The abnormal personality type often occurs in accentuated individuals, and is also present in patients with schizoid and paranoid psychopathy. In this state of decompensation, all pathological character traits become stronger.

Additionally

Decompensated diabetes is dangerous because of its unpredictability. The slightest provocation (diet violation, stress, lack of insulin) can lead to the death of the patient. In order not to bring the disease to its extreme stage, a diabetic must constantly monitor sugar levels and general well-being, visit an endocrinologist in a timely manner, not independently treat the disease using unconventional methods, without the prior approval of a doctor, and follow all recommendations on nutrition and the use of medications. You cannot get rid of diabetes; the patient must learn to coexist with the disease, protecting himself as much as possible from dangerous consequences.

Questions and answers

Is it always necessary to admit a patient with an exacerbation of his mental state to the hospital?

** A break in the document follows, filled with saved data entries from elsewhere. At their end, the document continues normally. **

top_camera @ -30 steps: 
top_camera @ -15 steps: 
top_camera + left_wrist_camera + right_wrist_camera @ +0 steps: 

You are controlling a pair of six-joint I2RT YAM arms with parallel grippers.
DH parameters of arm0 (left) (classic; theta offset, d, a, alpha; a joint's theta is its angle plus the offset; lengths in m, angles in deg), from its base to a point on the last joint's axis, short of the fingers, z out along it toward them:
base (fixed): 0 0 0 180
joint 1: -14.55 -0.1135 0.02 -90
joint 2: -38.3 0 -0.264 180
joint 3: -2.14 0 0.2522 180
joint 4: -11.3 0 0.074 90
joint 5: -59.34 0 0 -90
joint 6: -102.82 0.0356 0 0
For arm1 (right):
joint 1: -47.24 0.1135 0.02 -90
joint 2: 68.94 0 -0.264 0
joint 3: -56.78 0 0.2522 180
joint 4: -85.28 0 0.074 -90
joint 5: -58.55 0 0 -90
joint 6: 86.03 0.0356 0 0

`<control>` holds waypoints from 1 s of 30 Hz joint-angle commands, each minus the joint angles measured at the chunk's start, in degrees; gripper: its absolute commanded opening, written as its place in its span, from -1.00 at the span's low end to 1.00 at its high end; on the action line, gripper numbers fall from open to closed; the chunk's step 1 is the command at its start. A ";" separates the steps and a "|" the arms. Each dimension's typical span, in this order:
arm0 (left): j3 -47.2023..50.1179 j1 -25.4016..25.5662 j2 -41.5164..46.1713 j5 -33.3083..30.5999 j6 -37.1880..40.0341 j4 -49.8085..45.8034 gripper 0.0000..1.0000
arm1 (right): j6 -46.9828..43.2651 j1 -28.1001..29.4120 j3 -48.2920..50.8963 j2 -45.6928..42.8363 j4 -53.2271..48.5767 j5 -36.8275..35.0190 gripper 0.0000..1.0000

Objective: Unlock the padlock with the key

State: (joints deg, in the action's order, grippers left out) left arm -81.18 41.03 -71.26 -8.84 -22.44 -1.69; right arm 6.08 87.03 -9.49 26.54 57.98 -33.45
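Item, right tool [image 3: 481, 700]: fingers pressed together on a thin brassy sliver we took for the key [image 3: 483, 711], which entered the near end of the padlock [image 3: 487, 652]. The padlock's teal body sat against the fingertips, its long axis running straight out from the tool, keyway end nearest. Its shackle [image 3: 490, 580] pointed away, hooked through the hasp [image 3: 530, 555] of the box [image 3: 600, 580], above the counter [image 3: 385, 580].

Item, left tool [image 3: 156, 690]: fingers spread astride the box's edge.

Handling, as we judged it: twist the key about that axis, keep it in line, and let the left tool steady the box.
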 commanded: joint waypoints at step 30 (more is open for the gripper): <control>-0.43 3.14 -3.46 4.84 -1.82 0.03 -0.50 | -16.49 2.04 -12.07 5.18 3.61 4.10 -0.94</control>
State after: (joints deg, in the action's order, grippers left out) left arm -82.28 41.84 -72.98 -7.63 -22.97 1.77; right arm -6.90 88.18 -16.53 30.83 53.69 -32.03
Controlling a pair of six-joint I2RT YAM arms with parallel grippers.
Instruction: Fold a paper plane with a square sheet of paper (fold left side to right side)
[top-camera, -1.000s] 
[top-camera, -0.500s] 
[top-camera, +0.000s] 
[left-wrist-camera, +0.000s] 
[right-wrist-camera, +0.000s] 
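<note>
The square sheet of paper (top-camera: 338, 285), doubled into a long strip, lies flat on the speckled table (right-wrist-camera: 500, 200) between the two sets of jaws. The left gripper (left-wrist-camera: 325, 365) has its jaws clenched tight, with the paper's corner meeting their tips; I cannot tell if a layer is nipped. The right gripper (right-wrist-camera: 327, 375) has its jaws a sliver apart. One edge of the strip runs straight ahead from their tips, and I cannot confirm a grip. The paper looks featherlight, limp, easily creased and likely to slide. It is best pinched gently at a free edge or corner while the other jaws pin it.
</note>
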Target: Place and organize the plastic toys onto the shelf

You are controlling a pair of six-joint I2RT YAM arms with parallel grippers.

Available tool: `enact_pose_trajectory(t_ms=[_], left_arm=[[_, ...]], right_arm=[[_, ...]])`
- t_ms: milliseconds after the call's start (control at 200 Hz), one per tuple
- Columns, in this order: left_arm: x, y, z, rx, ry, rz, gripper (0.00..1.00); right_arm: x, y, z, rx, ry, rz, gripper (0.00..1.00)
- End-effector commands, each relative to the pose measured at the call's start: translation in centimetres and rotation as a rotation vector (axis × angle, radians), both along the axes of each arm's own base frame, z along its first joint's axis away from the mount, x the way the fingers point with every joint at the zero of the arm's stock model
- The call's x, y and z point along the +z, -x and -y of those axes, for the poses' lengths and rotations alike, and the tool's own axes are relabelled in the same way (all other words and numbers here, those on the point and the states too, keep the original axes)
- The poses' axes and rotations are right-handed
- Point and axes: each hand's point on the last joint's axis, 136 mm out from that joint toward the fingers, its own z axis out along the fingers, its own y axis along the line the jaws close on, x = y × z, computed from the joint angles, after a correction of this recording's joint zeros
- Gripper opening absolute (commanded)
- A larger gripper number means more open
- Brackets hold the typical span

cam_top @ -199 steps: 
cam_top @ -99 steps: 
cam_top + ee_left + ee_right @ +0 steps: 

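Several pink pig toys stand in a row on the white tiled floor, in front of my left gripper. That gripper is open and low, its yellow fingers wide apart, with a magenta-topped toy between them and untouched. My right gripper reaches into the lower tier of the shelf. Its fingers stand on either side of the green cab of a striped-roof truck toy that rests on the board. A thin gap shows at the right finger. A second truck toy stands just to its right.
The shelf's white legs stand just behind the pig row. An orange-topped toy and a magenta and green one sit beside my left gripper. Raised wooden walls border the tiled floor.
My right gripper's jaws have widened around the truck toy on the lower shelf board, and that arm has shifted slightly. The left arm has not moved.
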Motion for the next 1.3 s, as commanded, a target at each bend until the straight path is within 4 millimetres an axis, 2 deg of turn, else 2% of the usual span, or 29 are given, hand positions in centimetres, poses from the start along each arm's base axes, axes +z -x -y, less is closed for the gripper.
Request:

Hospitalization is required if the doctor assesses the condition as serious, and the person’s behavior is aggressive and poses a threat to others. It is also necessary to place the patient in a hospital if the deviation is discovered for the first time. In this case, a selection of drugs with round-the-clock monitoring of their effect is required.

What to do if a person with a mental disorder refuses treatment?

You can call a doctor to your home so that he can assess the person’s condition and decide on further actions.